DOS Redirection From 1983
One of the top requests for Windows 10 is that Microsoft allow printing of directory listings -- getting a print out of all the files in a folder. But Microsoft so far is maintaining a stance of deafness towards its customers and so it is up to me to show you how.
Now, I know that readers will tell me that such-and-such utility does this, and that's great. Here is the method I use, and it goes back to 1983 when PC-DOS v2 was released. The trick is to use redirection, which still works today in 2015.
1. In File Manager, go to the folder in which you want the file names printed.
2. In the address bar, right-click the path name, and then choose Copy from the shortcut menu. You do this so that you won't need to type in the long path name later on.

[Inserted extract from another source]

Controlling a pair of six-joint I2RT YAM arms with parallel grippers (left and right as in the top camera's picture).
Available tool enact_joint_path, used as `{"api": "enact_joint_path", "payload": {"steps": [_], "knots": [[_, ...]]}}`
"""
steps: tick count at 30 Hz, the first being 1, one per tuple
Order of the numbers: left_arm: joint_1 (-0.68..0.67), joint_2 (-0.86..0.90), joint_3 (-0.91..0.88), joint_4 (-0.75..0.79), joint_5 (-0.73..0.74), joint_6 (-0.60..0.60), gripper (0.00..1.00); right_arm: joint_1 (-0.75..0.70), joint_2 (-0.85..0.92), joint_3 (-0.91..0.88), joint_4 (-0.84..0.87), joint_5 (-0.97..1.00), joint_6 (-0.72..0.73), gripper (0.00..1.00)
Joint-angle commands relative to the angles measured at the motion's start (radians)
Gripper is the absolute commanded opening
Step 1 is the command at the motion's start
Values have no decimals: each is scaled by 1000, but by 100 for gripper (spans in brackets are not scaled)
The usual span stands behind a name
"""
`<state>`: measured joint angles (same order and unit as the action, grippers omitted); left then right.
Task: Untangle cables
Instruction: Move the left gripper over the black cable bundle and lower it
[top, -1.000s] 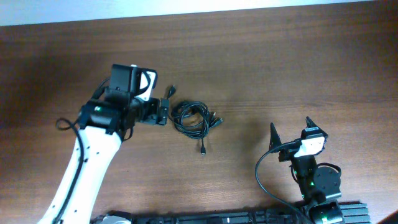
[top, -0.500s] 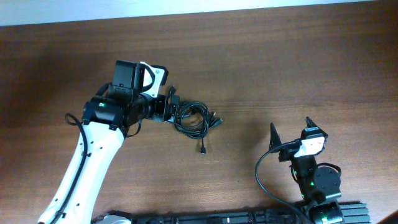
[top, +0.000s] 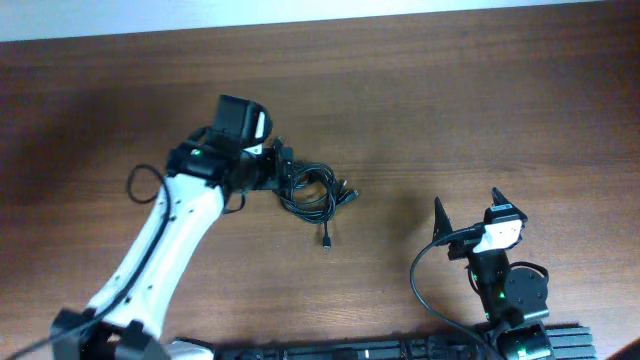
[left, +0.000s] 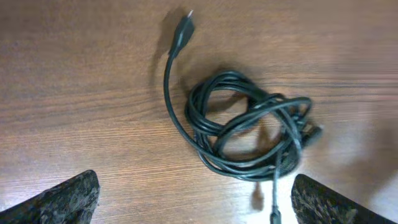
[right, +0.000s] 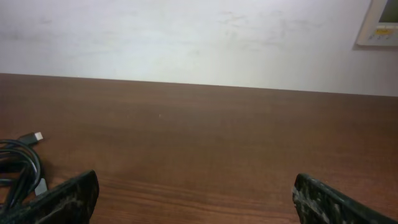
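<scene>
The cables (top: 312, 189) lie as a small knot of thin black cords in the middle of the wooden table, with one plug end (top: 327, 241) trailing toward the front. In the left wrist view the cables (left: 283, 107) sit just ahead of the jaws, and one plug (left: 182, 31) points away. My left gripper (top: 280, 168) is open at the knot's left edge, holding nothing, and its open jaws (left: 196, 199) straddle bare wood. My right gripper (top: 467, 202) is open and empty, well right of the knot. Its wrist view catches the cables (right: 18, 168) at the far left.
The table (top: 450, 100) is dark brown wood with a pale wall (right: 186, 37) behind its far edge. A thick black wire (top: 425, 285) loops beside the right arm's base. A white panel (right: 379, 25) hangs on the wall at the upper right.
My left arm has swung right and slightly back, bringing its open gripper up to the left edge of the cable knot. The cables and the right arm have not moved.
</scene>
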<state>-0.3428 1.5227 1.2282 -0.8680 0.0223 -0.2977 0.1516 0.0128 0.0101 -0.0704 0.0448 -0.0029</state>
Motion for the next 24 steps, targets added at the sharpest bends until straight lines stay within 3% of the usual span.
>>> {"api": "enact_joint_path", "payload": {"steps": [1,4,16,24], "knots": [[-34,84,18,0,-106,-84,99,5,-9,-5,-7,16,3,99],[-41,161,18,8,-125,-159,99,5,-9,-5,-7,16,3,99],[-42,334,18,37,-118,-161,99,5,-9,-5,-7,16,3,99],[-85,360,18,45,-117,-161,99,5,-9,-5,-7,16,3,99]]}}
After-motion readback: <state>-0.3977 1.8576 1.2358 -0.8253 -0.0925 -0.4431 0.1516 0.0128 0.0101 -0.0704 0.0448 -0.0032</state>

3. Click the Start button, and then choose Run.
4. In the Run dialog box, type cmd and then press Enter. Notice the DOS window.

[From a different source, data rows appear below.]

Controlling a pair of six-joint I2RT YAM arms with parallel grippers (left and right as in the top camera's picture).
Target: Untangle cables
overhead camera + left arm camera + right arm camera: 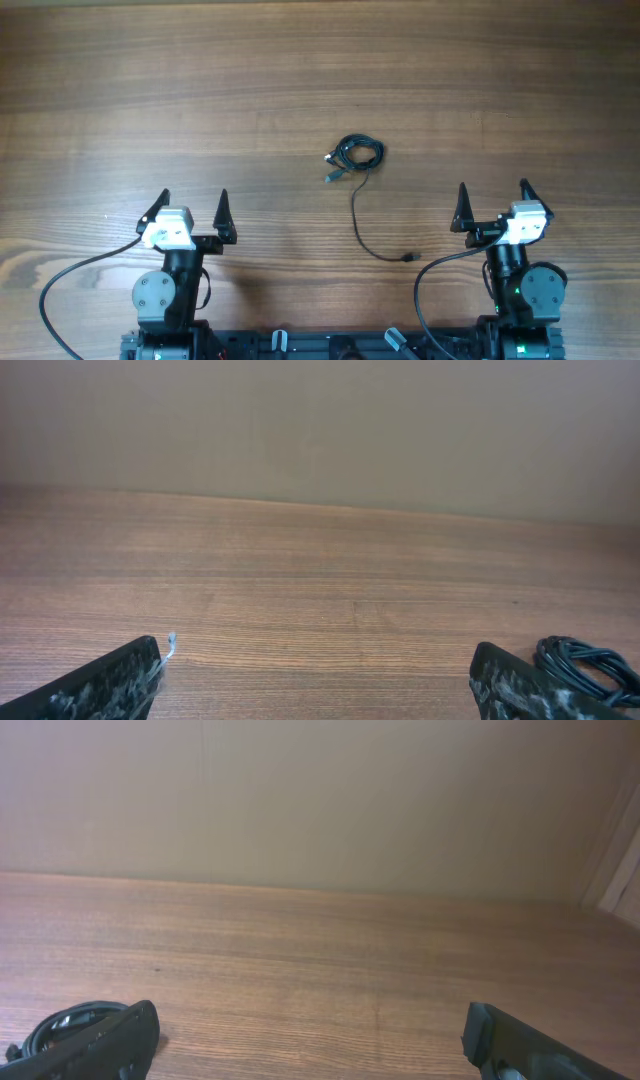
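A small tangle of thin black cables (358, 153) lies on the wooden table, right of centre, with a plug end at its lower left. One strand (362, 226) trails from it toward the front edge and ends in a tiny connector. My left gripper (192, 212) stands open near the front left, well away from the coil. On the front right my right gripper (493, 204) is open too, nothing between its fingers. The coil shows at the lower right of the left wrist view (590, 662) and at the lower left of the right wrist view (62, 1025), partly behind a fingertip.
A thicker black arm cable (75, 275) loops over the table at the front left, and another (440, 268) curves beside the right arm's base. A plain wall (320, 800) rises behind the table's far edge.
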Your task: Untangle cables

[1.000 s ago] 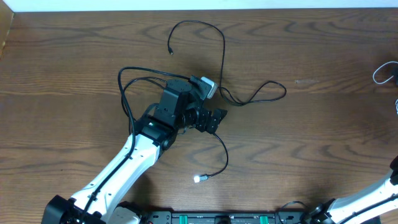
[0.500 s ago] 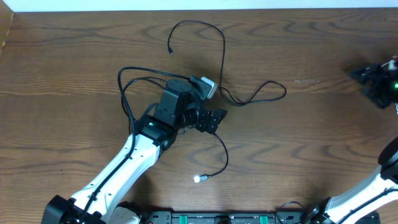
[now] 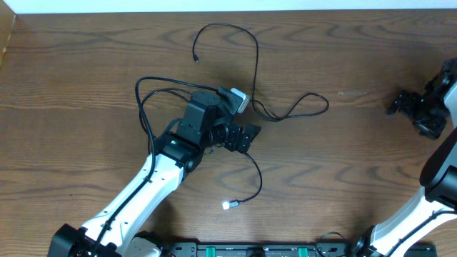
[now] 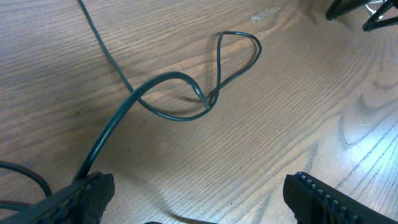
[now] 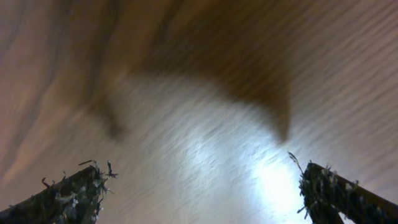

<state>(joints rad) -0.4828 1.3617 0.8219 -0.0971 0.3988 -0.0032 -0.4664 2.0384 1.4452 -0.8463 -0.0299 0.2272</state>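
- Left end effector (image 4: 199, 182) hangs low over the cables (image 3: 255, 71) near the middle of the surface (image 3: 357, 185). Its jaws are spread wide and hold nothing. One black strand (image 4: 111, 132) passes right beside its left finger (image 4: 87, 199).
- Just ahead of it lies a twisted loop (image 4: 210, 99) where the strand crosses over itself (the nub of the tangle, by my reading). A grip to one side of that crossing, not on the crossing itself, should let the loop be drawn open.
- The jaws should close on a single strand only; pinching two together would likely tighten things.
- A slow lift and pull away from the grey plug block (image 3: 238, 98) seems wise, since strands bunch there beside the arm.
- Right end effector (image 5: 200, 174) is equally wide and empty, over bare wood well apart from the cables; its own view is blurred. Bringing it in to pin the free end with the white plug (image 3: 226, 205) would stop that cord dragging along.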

5. Type cd (this is short for "change directory") and then type a space.
6. Right-click, and then choose Paste from the shortcut menu. Notice that the path is pasted.
7. Press Enter, and notice that Windows (or DOS) goes to the folder you want.

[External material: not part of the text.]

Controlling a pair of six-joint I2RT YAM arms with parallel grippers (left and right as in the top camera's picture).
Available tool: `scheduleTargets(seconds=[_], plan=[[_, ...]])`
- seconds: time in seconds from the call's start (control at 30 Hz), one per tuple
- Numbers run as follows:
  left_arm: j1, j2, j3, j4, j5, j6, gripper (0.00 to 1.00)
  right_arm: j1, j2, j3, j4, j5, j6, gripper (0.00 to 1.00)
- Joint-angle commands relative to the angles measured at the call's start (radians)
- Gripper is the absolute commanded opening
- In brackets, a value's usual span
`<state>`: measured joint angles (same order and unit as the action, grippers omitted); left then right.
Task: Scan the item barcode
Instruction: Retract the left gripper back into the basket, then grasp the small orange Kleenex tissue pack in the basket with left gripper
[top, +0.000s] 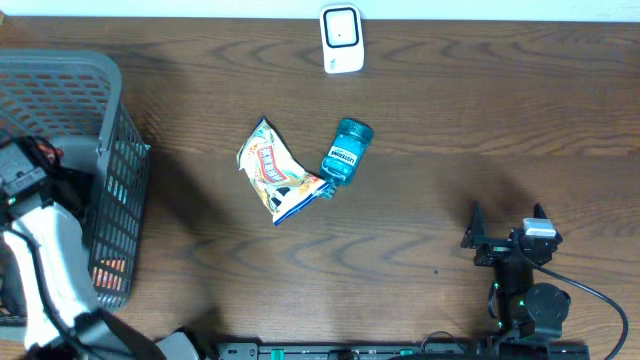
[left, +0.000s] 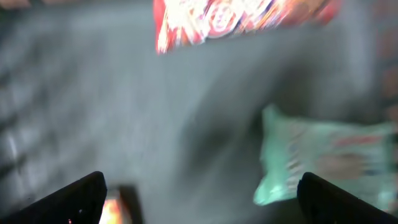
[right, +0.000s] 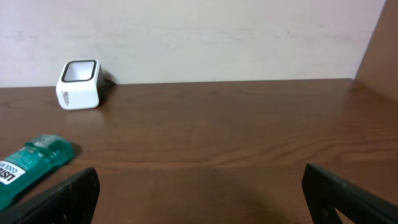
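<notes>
Both pincers are spread wide, pinching nothing. Our left pincer (left: 202, 190) hangs inside the grey basket (top: 60, 75) at the left of the overhead frame. It sits over a pale green pouch (left: 323, 155) at the lower right of its view, with a red packet (left: 242, 18) along the top — too blurry to spot a barcode. We reckon both are light, soft and crinkly, so pinch a sealed edge, gently. The right pincer (right: 199, 186) sits at lower right, well apart from the scanner (top: 341, 38) at top centre of the surface (top: 480, 120).
</notes>
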<state>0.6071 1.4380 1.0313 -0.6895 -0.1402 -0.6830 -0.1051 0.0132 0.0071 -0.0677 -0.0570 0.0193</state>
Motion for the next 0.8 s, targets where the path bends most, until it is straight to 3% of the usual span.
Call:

8. Now you can use redirection to print the contents of the folder. At the command prompt, enter the following command:
dir /b > dirs.txt
Nothing seems to happen. But it did. A new file is in the folder, named "dirs.txt."
What you did here is use the dir (directory) command with the /b (bare) option to send only the file names to a text file named dirs.txt. (The name of the file does not matter.) The > symbol redirects the output from the dir command to the file; without it, the file listing would appear on the screen.
9. Open the dirs.txt file in a word processor, edit it as required, and then print it.
Cumbersome, true, but that's Microsoft's fault. I like using this method, because it reminds me how powerful DOS was, and still is today.